What's In Your Toolbox?



     
     I remember my boyfriend from high school describing his emotional path like a train on a track. He used to say that sometimes the wheels slide off the rails, but then they come back on. I’m sure that doesn’t happen, but I got the message. He was the son of extremely strict immigrant Italian parents whose discipline didn’t really motivate him much academically, although he did finally succeed fairly well as an architect. He played the piano, but his performing in a rock band was much different than my classical training. I was his groupie, would you believe? He was there with a bouquet of flowers, however, when I stood on stage at age 17 enjoying the applause of over 150 people at my senior recital. 

     He died a couple of years ago way sooner than he should have. I don’t know the circumstances, but it did sadden me. He was a fun guy, and we had many laughs and heart-to-heart talks even at that young age. He suffered a couple of emotional break-downs during our high school years, and I remember visiting him in the hospital. How can you be jamming with your band friends and living it up one minute and find yourself in the abyss the next? I don’t know, but it can happen to anyone. Yesterday, it happened to me.
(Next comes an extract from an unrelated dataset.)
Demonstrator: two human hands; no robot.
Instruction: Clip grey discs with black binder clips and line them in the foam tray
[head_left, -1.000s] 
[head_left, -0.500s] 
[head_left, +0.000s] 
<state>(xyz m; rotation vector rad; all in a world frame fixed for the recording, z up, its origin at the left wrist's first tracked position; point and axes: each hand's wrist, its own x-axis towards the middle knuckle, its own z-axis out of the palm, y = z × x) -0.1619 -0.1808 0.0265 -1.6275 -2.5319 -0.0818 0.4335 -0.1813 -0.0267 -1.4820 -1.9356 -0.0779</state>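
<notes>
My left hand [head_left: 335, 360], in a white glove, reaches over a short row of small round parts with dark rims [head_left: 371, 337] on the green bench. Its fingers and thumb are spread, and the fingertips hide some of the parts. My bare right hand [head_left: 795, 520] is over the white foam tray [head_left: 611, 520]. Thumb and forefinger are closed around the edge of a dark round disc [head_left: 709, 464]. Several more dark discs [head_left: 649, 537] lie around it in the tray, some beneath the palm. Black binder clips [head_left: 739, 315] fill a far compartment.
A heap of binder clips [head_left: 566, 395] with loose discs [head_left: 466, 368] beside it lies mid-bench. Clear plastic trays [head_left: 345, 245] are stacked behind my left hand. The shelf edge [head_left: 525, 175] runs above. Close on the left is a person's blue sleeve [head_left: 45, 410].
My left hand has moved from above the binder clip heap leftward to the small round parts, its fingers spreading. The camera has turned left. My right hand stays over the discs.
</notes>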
     In the middle of the night, I awakened all anxious. I must have been dreaming something, as I couldn’t figure out why I felt that way. I got up at 3:00 a.m. as I couldn’t get back to sleep. That doesn’t happen often anymore, so I kept digging in my memory to determine why the anxiety wasn’t dissipating. Sure, we all have things that can plague us if we dwell on them, and, apparently, some of those things had risen to the surface while I was scouring the sink yesterday. As the morning wore on, it got worse to the point that I knew it was time to pull out all stops and do something. After 15 minutes of weight-lifting, I felt considerably better and went on with my day. The few hours I fretted, however, had already taken its toll on me, and on the way to lunch with a friend, I could barely talk. I got to the restaurant, met my friend, and we engaged in our meeting sharing information and amusing moments. By the end of lunch, I was back to “normal.” 
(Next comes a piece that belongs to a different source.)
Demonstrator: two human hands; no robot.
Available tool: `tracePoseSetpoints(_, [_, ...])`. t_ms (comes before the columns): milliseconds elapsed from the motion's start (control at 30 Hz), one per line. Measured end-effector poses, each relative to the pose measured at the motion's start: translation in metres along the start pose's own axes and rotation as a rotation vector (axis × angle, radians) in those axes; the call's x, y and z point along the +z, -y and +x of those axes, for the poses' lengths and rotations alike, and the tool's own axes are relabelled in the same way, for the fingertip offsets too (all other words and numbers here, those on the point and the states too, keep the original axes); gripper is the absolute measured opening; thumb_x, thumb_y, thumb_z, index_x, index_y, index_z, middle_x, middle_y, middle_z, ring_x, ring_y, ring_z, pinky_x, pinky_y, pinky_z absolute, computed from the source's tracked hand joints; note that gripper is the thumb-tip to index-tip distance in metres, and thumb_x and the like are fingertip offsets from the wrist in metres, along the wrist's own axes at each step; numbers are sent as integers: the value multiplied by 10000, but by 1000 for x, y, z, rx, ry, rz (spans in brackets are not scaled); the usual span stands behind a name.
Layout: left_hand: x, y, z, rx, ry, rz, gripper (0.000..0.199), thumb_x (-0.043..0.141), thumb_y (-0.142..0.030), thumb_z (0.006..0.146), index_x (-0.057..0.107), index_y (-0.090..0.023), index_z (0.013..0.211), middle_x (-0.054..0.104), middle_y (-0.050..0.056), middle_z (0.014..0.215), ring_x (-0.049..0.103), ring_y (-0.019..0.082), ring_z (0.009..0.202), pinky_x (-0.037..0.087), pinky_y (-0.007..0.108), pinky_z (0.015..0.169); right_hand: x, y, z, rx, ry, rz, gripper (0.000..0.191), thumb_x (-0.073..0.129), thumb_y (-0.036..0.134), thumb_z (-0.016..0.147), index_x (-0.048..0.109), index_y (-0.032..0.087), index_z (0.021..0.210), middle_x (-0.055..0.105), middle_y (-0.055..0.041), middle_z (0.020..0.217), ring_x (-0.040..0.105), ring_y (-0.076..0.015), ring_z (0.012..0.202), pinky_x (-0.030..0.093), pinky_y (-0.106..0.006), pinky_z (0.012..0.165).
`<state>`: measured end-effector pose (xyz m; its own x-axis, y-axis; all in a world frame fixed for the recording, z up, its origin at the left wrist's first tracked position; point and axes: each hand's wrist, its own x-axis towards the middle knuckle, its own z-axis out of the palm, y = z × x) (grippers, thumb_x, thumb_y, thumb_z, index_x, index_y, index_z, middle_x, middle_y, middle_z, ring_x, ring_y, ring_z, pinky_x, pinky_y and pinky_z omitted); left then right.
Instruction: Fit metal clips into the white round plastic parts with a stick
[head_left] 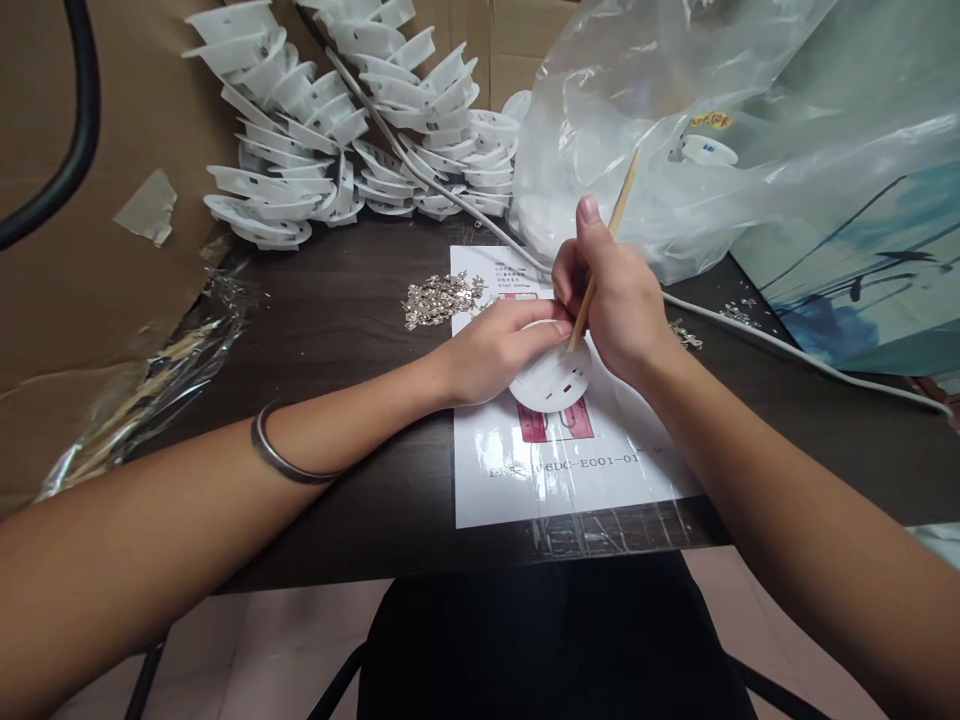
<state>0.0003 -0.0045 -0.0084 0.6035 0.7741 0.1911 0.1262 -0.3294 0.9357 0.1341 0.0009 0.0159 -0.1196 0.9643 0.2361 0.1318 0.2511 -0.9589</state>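
Observation:
My left hand point(499, 350) grips the upper left rim of a round white plastic disc point(551, 385), which has small dark slots near its lower right. In my right hand point(611, 285) is a thin wooden stick point(622, 203), slanted, its lower tip at the disc's upper right. The fingertips of both hands nearly meet by the top edge of the disc. Beneath lies a printed white sheet point(495, 495) with red pictures and lettering, under clear film. A pile of small shiny metal parts point(442, 298) lies left of the sheet's top.
Stacked white plastic parts point(277, 190) fill the back left. A clear plastic bag point(600, 130) with white pieces stands behind my right hand. A pale cable point(795, 350) crosses the dark table point(322, 520). More metal bits point(739, 313) lie at right, crumpled film point(157, 400) at left.

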Motion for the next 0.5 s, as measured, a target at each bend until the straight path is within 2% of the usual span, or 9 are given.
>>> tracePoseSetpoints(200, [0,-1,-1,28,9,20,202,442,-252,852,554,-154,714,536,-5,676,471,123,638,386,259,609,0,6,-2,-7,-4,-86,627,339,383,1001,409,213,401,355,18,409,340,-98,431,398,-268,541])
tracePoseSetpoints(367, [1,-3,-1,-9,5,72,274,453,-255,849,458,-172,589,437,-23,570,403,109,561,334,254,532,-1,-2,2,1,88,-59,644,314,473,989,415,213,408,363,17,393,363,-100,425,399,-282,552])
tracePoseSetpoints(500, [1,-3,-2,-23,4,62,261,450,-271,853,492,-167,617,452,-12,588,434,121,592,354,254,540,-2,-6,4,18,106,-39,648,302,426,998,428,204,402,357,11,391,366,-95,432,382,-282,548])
     What’s my point? My point is that we all have times of high stress, anxiety or sadness, and we each must find our own resilience tools to deal with the fallout. I have a list of at least a dozen things I can do when my fall-back plans fail. I whip them out one by one and go to it as fast as I can to pull my bootstraps up. (That’s what my mother would say when I got sad, “Oh, pull up your bootstraps!”) For me, physical exercise and distracting the mind (usually out of the house), almost always work. Sometimes, however, we need a good scream, a wholesome cry or a long walk in the woods. Whatever works. In this crazy, unpredictable, narcissistic world, we all need our own toolbox. What’s in yours?